The same studies also brought readmission rates as an outcome [15,17,18]. Gonenc et al. [18] had three readmission events in the metal group and four in the endoloop group, being the study with the biggest population that analyzed this outcome. However, Mahmood et al. [17] had two readmission events in the metal group and one in the endoloop group. In addition, Abdalgaliel et al. [15] had one readmission event in the metal group. As observed in the reoperation rate, numerically, more readmission events were found in the metal group, but they were not statistically significant.
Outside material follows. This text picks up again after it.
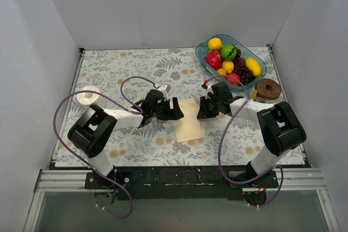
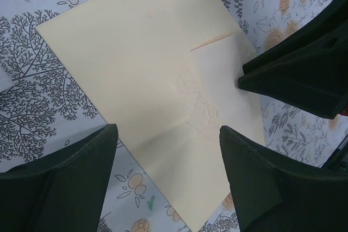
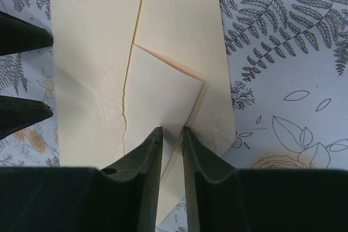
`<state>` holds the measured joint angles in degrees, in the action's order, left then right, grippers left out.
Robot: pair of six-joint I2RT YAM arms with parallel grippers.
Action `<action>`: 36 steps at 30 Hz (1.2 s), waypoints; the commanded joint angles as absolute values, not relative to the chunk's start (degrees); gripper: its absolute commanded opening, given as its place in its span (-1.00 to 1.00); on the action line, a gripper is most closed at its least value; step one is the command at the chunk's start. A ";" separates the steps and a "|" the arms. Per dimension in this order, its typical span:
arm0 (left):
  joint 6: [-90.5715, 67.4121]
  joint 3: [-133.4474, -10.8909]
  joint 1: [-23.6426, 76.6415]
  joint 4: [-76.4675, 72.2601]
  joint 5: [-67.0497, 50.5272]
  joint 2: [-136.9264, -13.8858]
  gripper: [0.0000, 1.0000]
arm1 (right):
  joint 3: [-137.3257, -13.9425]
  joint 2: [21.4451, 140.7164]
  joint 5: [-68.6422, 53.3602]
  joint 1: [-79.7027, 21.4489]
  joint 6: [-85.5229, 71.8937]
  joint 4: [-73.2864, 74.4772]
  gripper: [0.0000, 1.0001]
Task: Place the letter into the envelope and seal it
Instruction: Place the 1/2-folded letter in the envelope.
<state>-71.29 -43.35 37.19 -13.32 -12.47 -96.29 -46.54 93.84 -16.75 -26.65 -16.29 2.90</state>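
The cream-yellow envelope (image 1: pixel 190 126) lies flat on the floral table between my two grippers, and fills the left wrist view (image 2: pixel 141 69) and the right wrist view (image 3: pixel 92 52). Its flap (image 3: pixel 163 91) is folded over the body. Of the salmon letter only a thin edge (image 3: pixel 168 62) shows under the flap, also seen in the left wrist view (image 2: pixel 212 42). My left gripper (image 1: pixel 175 112) is open and empty, its jaws straddling an envelope corner (image 2: pixel 168 150). My right gripper (image 1: pixel 202 111) is all but shut, with a narrow gap, its tips on the flap's edge (image 3: pixel 171 133).
A blue tray (image 1: pixel 202 52) of toy fruit stands at the back right. A jar with a brown lid (image 1: pixel 267 89) stands beside it. A white tape roll (image 1: pixel 88 96) lies at the left. White walls enclose the table on three sides.
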 commanded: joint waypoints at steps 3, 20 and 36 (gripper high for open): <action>-70.22 -44.38 37.18 -10.90 -14.06 -98.17 0.49 | -49.30 95.54 -18.72 -26.98 -15.56 2.20 -0.44; -69.52 -45.97 37.18 -11.07 -15.73 -99.41 0.47 | -52.38 98.35 -21.00 -27.95 -15.47 2.11 -0.46; -69.70 -45.62 37.26 -11.51 -16.35 -99.32 0.46 | -53.62 99.93 -22.06 -28.74 -16.35 1.93 -0.46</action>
<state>-70.26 -45.28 37.08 -13.78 -14.63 -98.32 -52.10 99.33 -20.32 -27.64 -16.16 3.09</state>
The last outcome analyzed was surgical wound infection. Three studies included it in their analyses [16-18]. Events were equally distributed between the metal and endoloop groups, with four events each, but were not statistically significant.
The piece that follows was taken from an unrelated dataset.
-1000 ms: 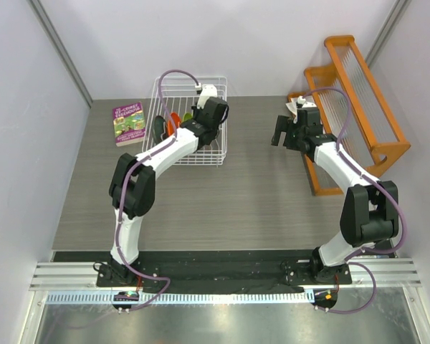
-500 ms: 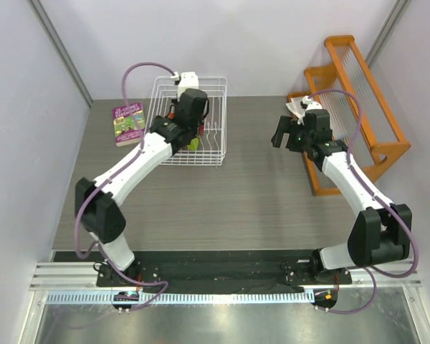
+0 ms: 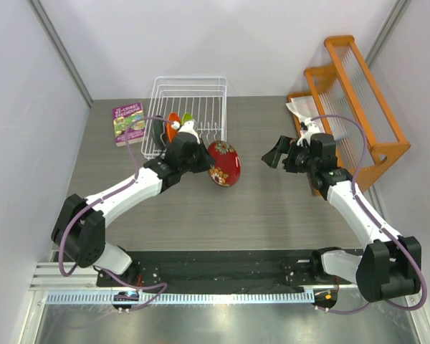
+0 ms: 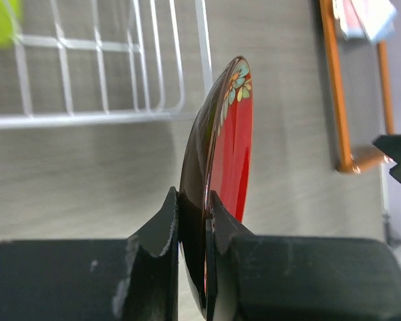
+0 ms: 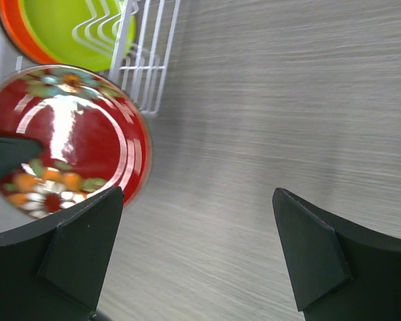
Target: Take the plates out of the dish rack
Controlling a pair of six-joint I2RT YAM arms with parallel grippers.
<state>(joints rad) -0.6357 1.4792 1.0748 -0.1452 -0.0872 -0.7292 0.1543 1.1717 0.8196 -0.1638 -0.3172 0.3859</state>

Comparison With Previous Studies
A previous meta-analysis compared endoclips versus endoloop in stump closure. The results found were similar to those in this study: endoclips are faster, with similar complication rates. However, this previous study compared not only metal clips but also other types of endoclips. In addition, non-randomized and observational studies were included in their analysis [20]. Other meta-analyses found the metal clip technique to be associated with a higher number of surgical wound infections and a lower number of organ space infections, both statistically significant. Nevertheless, this study used indirect comparison to arrive at these results [21].
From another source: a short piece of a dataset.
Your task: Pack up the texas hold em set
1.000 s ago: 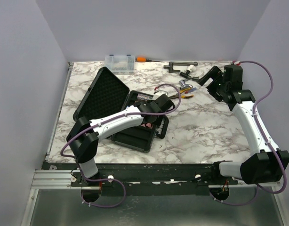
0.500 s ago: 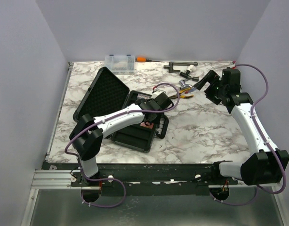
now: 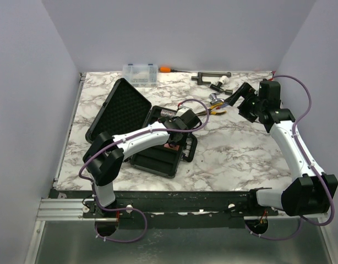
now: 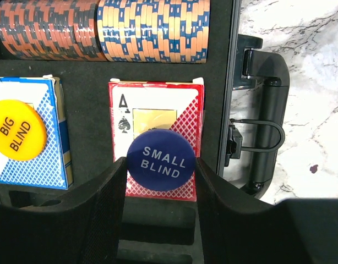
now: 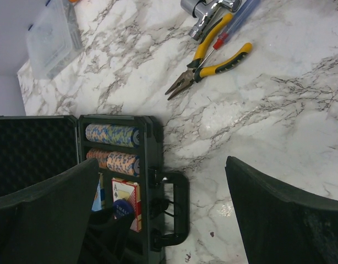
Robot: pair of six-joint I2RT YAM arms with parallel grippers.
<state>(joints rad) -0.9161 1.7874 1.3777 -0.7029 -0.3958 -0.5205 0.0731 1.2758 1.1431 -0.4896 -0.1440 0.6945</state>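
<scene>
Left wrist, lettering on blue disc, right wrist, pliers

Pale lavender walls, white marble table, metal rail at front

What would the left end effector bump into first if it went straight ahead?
Probably the red deck: the left end effector points down into the case, and the blue disc it grips sits right over that deck. How far above is hard to tell.

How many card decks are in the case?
2: the blue deck sits under the orange disc; the red deck beside it, under the blue disc. More may be hidden.
</scene>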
There is still no consensus in the literature regarding the best technique; however, some studies found similar results regarding the outcomes analyzed, including the complication rate and readmission rate [4,5,9,15,17,18]. Furthermore, in relation to operative time and costs, some studies showed a significant difference in techniques, with the endoloop being the lowest cost and the metal clip being the fastest [3,4,6,7]. However, one older study proposed that the metal clip would be cheaper than the endoloop, costing 7 dollars, while the endoloop would cost 50 [6]. Another study showed that the endoloop is a safe and effective technique for closing the appendicular stump in children, including in cases of complicated appendicitis [8].
Limitations of the study
The limitations of this study include the limited number of available articles. Only five randomized clinical trials met the inclusion criteria and were limited by the small sample size. Furthermore, we observed significant heterogeneity (>25%) among studies when analyzing operative time. Lastly, we were unable to perform subgroup and sensitivity analyses due to the small number of included studies.
Conclusions
In conclusion, the use of metal clips and endoloop for appendicular stump closure demonstrated comparable outcomes in terms of readmission rates, reoperation rates, and wound infections. However, metal clip closure was significantly faster, leading to shorter surgical times. The analysis was limited by the inclusion of only five randomized clinical trials with small sample sizes. Further, well-designed randomized clinical trials are needed to provide more definitive insights, particularly regarding the cost-effectiveness of these techniques.